Le chef de la diplomatie italienne a démissionné de façon spectaculaire mardi pour se démarquer du gouvernement qui avait renvoyé en Inde la semaine dernière deux militaires italiens accusés de meurtre, dans le but de désamorcer une crise diplomatique.

«Je démissionne, car cela fait 40 ans que je considère qu'il faut sauvegarder l'honorabilité du pays, des forces armées et de la diplomatie italienne», a déclaré le ministre des Affaires étrangères Giulio Terzi, au cours d'une audition à la Chambre des députés.

Il a exprimé son «désaccord» avec la décision adoptée le 22 mars par le gouvernement de renvoyer les deux soldats en Inde et s'est dit «solidaire des deux fusiliers marins et de leurs familles».

Après la démission inattendue du ministre, le PDL de Silvio Berlusconi (droite, opposition) a réclamé la venue au Parlement du chef du gouvernement, Mario Monti.

Ce dernier a déclaré «avoir appris avec stupeur», la nouvelle de la démission de M. Terzi qui ne lui avait rien annoncé au cours de leur rencontre dans la matinée. Dans un communiqué, le président du Conseil, qui expédie les affaires courantes en attendant la formation d'un gouvernement issu des élections de fin février, a par ailleurs confirmé qu'il s'exprimerait mercredi devant le Parlement sur cette affaire.

Le ministre de la Défense, Giampaolo Di Paola, entendu juste après son homologue, a exclu pour sa part de quitter ses fonctions, affirmant «ne pas vouloir abandonner un navire en difficulté».

Le gouvernement Monti a été très critiqué aussi bien à droite qu'à gauche pour sa gestion de l'affaire des «maros» (les fusiliers marins) en raison des décisions contradictoires prises par Rome et surtout du renvoi des soldats en Inde.

«Monti a eu une attitude honteuse, il a tout faux», a dénoncé mardi Silvio Berlusconi qui avait déjà déploré au lendemain du retour des deux marins en Inde le fait que l'Italie a été «ridiculisée et humiliée» dans cette affaire. «Un grand pays ne peut pas abandonner ses hommes», avait-il dit. La sénatrice du PD (gauche), Anna Finocchiaro, a également critiqué «une situation très mal gérée» par le gouvernement Monti.

Les deux fusiliers marins sont poursuivis pour avoir tué deux pêcheurs indiens qu'ils disent avoir pris pour des pirates, alors qu'ils assuraient la sécurité d'un pétrolier italien au large des côtes du sud-ouest de l'Inde le 15 février 2012.

Depuis, l'affaire n'a cessé d'empoisonner les relations entre les deux pays.
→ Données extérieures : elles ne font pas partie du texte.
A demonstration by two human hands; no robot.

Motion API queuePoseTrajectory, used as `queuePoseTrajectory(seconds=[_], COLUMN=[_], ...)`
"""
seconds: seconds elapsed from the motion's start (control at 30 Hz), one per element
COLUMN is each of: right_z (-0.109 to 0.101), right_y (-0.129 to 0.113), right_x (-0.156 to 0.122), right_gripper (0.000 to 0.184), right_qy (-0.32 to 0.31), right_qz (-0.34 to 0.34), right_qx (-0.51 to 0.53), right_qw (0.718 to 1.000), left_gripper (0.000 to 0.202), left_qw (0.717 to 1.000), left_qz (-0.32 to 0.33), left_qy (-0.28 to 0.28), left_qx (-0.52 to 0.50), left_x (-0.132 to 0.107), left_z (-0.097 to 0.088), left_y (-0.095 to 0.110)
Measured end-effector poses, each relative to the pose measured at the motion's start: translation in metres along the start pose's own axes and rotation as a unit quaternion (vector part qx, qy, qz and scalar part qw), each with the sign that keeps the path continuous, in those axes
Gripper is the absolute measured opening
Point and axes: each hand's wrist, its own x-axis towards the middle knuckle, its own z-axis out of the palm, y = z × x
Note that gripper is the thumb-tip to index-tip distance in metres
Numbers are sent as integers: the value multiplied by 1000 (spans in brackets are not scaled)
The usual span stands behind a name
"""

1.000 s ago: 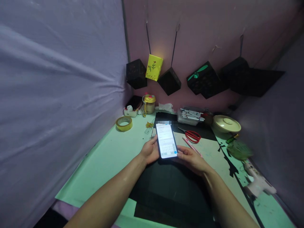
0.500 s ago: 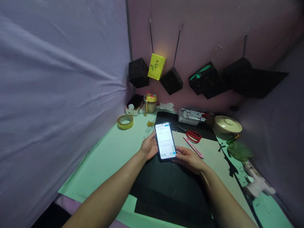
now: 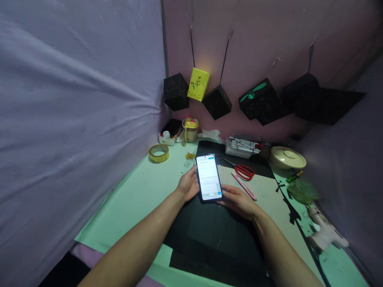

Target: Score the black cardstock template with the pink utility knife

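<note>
A smartphone (image 3: 208, 177) with a lit white screen and an on-screen keyboard is held between my two hands. My left hand (image 3: 188, 185) grips its left edge, with the fingers partly hidden behind it. At the lower right corner, my right hand (image 3: 237, 200) closes on the phone's edge. Beneath the hands lies a large black sheet (image 3: 221, 239). Just right of the phone are red-handled scissors (image 3: 244, 172) and a pink cutter pen (image 3: 243, 186), both lying on a pale board (image 3: 269, 207).
A yellow tape roll (image 3: 159, 154) lies at the left. Along the back stand a yellow-lidded jar (image 3: 191, 129), a box of white pens (image 3: 243, 145) and a lidded cream bowl (image 3: 287, 157). A glue gun (image 3: 326, 233) lies at the right. Black boxes (image 3: 176, 91) hang on the wall.
The whole view has shifted very slightly, with surroundings a little further right. Both hands keep the same hold on the smartphone.
</note>
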Motion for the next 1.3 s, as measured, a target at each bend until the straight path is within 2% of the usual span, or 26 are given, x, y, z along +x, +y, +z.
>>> queuePoseTrajectory(seconds=[0.53,1.3], right_z=[-3,0], right_y=[4,1], right_x=[2,0], right_gripper=[41,42], right_qy=[-5,4], right_qz=[10,16], right_qx=[25,22], right_qw=[1000,1000], left_gripper=[38,37], left_qw=[1000,1000], left_qz=[2,4], left_qy=[-1,7], left_qx=[13,12], left_x=[-4,-4], left_z=[8,9], left_y=[1,1])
Massimiliano Latorre et Salvatore Girone avaient été autorisés par la justice indienne à retourner en Italie pour voter aux législatives de fin février, avec la promesse de revenir en Inde d'ici au 22 mars.

Mais le 11 mars, l'Italie avait annoncé qu'ils ne repartiraient pas compte tenu de «la controverse internationale entre les deux États». L'Italie estime que l'affaire ne relève pas de la justice indienne, les faits s'étant produits, selon Rome, dans les eaux internationales.

Le revirement de l'Italie avait provoqué la fureur des autorités indiennes qui avaient fermé les aéroports pour empêcher l'ambassadeur d'Italie en Inde, Daniele Mancini, de quitter le pays.

Dans une volte-face de dernière minute, l'Italie avait renvoyé les deux marins en Inde vendredi dernier, en disant avoir reçu des assurances écrites sur le traitement qui leur sera réservé et «la protection de leurs droits fondamentaux», en particulier qu'ils n'encourent pas la peine capitale.

Les deux hommes étaient accompagnés en Inde par le vice-ministre italien des Affaires étrangères, Staffan de Mistura, qui a souhaité que le procès des deux soldats ait lieu le plus rapidement possible.

«Le plus tôt nous verrons la cour spéciale agir et conclure l'affaire, le mieux ce sera», avait déclaré le diplomate au cours d'une conférence de presse à l'ambassade d'Italie à New Delhi.

Mardi, tous les journaux italiens publiaient un appel de Massimilano Latorre aux dirigeants politiques italiens pour «éviter qu'ils ne se divisent et ne se renvoient les responsabilités les uns sur les autres».

«Ce que nous vous demandons c'est, comme nos fusiliers, d'unir vos forces et de trouver une solution à cette tragédie», a-t-il dit. Selon le ministre de la Défense, le soir de leur départ pour l'Inde, les deux marins l'ont embrassé en l'implorant : «ne nous abandonnez pas».